• [What the task asks]: Restrict the output to the lines below starting at the one that contains "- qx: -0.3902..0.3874" and ending at the one that contains "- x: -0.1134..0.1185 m", and restate them word for word, both ends included.

══ Recorded data ══

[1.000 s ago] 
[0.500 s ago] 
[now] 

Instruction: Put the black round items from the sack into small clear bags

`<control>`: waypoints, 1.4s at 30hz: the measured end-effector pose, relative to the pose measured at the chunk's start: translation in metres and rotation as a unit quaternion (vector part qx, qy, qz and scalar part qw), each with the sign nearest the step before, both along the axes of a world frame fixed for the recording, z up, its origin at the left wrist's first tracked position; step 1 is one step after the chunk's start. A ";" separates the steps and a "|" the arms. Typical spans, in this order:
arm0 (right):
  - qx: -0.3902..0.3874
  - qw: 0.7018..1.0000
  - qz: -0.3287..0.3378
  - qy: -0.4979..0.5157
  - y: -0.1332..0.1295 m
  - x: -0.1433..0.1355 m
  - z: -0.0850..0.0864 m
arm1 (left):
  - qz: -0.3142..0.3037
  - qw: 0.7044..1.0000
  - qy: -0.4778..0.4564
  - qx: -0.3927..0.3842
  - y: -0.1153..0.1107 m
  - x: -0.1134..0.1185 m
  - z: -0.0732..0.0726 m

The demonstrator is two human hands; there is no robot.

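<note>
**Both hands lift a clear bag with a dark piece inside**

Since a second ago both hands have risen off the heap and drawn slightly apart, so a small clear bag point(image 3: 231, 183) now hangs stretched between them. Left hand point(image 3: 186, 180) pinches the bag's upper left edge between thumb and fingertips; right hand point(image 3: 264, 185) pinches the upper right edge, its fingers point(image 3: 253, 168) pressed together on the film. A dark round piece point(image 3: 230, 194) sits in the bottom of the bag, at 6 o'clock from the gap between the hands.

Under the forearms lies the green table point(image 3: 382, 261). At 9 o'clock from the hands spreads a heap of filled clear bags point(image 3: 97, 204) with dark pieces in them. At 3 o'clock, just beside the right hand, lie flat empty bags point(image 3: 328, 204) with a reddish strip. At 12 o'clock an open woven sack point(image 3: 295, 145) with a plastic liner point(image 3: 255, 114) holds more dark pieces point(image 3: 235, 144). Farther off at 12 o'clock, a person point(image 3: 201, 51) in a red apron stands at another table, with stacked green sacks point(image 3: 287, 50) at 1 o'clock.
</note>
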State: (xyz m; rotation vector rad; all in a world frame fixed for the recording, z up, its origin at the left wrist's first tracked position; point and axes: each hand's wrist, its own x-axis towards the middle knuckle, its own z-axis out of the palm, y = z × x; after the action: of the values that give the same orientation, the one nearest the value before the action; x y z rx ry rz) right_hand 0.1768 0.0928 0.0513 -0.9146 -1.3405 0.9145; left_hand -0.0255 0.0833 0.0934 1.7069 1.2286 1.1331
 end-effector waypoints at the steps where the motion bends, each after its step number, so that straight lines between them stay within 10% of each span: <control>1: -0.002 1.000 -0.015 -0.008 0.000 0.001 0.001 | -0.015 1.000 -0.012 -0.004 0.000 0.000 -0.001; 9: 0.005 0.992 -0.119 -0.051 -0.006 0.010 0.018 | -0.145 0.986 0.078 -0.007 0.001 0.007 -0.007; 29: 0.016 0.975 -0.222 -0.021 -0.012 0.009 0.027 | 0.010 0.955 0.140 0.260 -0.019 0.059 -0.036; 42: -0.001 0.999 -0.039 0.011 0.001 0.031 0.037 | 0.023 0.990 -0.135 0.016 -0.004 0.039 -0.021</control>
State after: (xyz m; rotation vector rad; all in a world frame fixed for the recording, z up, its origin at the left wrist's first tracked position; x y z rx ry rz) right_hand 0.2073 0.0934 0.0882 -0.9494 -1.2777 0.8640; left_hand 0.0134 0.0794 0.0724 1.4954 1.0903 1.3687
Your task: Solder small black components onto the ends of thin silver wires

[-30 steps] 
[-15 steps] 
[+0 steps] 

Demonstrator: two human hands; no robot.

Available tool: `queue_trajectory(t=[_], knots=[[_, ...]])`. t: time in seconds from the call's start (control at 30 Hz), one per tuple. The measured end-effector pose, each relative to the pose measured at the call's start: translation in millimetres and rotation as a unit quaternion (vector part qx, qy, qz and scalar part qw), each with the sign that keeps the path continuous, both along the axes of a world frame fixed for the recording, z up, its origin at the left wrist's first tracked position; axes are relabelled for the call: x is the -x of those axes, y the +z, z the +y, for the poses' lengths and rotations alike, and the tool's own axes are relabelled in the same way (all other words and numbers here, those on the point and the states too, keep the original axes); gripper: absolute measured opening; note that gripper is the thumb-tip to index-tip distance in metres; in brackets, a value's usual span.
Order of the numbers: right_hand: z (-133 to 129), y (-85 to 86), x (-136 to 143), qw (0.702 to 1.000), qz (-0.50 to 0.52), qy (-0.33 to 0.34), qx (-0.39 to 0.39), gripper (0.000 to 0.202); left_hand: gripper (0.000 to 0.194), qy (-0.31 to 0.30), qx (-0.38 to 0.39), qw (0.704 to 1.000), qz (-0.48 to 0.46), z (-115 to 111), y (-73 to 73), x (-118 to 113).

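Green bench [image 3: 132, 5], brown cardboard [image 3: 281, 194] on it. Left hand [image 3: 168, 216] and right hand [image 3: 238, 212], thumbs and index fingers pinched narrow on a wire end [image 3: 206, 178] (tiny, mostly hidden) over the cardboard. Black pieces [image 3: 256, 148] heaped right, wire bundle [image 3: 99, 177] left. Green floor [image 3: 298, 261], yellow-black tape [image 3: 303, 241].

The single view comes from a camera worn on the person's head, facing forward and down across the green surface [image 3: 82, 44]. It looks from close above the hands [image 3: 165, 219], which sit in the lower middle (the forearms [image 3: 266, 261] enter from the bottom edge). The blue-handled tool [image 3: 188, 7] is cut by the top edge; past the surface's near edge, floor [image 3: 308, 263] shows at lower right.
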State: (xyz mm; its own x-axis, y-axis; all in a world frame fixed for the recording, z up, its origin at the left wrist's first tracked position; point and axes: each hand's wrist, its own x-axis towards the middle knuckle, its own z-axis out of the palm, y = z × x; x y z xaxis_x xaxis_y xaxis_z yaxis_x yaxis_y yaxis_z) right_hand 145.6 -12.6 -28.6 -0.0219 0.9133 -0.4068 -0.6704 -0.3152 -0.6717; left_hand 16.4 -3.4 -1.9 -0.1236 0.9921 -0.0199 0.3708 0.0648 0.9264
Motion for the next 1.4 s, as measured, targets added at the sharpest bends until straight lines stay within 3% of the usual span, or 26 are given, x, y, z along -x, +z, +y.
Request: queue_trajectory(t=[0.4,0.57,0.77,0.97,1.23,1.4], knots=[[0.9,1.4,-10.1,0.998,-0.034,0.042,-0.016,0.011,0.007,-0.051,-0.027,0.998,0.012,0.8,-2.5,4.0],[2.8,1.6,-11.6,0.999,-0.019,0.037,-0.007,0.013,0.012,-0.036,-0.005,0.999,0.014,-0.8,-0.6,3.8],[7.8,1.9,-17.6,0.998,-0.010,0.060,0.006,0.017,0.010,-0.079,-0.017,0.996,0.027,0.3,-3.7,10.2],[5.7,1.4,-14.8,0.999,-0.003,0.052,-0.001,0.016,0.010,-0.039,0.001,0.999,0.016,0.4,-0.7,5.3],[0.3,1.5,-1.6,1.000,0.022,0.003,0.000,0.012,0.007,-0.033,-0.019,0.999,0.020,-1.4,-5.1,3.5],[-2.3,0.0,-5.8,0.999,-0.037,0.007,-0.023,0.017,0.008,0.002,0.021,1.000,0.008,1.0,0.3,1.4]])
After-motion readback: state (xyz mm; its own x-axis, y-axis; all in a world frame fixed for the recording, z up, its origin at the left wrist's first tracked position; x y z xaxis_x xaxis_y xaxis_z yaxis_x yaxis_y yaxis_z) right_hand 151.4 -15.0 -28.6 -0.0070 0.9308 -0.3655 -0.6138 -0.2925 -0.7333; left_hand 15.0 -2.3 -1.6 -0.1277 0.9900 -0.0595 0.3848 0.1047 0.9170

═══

• [Exercise answer]:
  - qx: -0.3902..0.3874
  - qw: 0.7018..1.0000
  - qz: -0.3287..0.3378
  - qy: -0.4979..0.5157
  - y: -0.1332..0.1295 m
  - x: -0.1433..0.1355 m
  - z: -0.0850..0.0864 m
arm1 (left):
  - qz: -0.3142..0.3037
  - qw: 0.7044..1.0000
  - qy: -0.4778..0.4564
  - qx: -0.3927..0.3842
  - y: -0.1153..0.1107 m
  - x: -0.1134..0.1185 m

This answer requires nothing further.